Data gathering I choose gaspedaal.nl as site and scraped about 350.000 cars from it. Scraping itself can be legally sketchy, but since this was an academic project and I didn’t overload the server I figured it would be ok. Also Gaspedaal.nl is itself a site that scrapes several car marketplaces.
Data cleaning & preprocessing This step makes sure the data will be of use for a model. It involves removing certain outliers, processing of categorical variables. We all know the garbage in, garbage out principle.
Model selection The model should generate predictions, but which algorithm to choose. Trying out helps! Choosing some sensible options and pick the best performing one. When you execute a project in a corporate setting of course other deliberations are important such as maintainability, robustness and speed
Model optimizing Many models have a set of knobs to turn, but what position to put them in for the best results. Again: trying out helps. I’m still looking for a nice Design of Experiments package to do this, but in this project I used the RandomGridSearch, which basically tries and sees what works.

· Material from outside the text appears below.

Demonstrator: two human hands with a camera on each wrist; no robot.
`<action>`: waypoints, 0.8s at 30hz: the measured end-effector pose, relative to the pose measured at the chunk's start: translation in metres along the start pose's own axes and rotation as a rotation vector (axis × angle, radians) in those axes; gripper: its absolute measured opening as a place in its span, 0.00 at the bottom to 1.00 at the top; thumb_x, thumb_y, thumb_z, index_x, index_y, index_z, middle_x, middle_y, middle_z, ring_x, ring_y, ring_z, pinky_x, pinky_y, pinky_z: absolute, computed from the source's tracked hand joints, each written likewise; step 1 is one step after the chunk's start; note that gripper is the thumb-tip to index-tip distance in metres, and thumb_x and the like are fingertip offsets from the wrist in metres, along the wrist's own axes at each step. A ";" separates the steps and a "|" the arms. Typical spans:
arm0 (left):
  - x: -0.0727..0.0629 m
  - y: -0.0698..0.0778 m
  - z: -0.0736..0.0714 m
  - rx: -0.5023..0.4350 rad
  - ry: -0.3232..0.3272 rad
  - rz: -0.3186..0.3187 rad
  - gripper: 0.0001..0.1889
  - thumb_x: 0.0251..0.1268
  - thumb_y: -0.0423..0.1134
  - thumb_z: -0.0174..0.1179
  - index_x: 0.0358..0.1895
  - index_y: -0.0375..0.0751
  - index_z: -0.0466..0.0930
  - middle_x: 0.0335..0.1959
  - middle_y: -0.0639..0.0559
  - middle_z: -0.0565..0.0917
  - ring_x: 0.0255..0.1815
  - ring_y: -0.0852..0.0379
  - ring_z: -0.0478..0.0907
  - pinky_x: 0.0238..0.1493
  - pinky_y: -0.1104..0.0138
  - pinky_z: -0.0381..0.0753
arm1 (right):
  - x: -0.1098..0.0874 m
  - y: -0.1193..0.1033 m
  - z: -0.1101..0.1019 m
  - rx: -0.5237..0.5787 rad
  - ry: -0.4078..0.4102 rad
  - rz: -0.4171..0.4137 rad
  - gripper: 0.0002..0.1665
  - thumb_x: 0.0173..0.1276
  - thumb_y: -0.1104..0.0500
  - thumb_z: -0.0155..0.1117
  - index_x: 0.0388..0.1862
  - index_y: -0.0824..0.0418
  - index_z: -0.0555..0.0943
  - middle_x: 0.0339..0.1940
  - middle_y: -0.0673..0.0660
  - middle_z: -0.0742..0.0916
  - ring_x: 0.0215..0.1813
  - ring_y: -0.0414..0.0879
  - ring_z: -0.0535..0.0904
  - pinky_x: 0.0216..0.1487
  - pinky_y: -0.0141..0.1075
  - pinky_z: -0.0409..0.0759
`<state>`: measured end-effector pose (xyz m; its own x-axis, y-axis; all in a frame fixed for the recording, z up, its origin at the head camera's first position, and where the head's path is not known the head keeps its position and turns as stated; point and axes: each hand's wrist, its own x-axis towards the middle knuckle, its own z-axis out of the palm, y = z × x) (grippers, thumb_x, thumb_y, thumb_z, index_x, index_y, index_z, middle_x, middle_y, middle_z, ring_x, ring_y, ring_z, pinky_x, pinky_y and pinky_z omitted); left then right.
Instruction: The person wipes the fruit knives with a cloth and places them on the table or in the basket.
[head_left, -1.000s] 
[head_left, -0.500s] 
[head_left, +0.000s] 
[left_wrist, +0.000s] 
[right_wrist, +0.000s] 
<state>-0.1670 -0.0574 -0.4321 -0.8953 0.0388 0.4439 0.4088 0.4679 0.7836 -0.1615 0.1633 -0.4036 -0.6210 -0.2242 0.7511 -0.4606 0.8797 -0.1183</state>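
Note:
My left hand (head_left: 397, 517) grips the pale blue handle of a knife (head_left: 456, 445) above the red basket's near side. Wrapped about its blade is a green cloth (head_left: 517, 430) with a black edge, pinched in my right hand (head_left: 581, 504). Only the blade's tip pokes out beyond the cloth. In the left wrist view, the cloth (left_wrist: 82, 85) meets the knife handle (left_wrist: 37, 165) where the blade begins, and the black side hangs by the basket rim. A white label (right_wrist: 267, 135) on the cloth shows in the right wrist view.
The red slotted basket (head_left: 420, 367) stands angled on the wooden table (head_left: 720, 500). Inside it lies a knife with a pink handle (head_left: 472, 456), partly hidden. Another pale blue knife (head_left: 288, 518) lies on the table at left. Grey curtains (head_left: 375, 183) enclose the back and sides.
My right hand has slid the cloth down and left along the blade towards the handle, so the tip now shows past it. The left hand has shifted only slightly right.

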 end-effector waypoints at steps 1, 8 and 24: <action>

Model interpretation People often complain about machine learning being a black box, but when you’re not dealing with neural nets that statement is incorrect. Visualisation is the easiest step, but there are also packages that open up the black box, such as the shap package.
The model worked nicely and I was able to find a reasonably priced Toyota Prius with it. It has two weaknesses though: * The prices on the website are asking prices, not the final selling price. * If the model shows a car is ‘cheap’, it may be it has other problems (no maintenance? damage?). That’s why I did test the car at my own garage before making the purchase.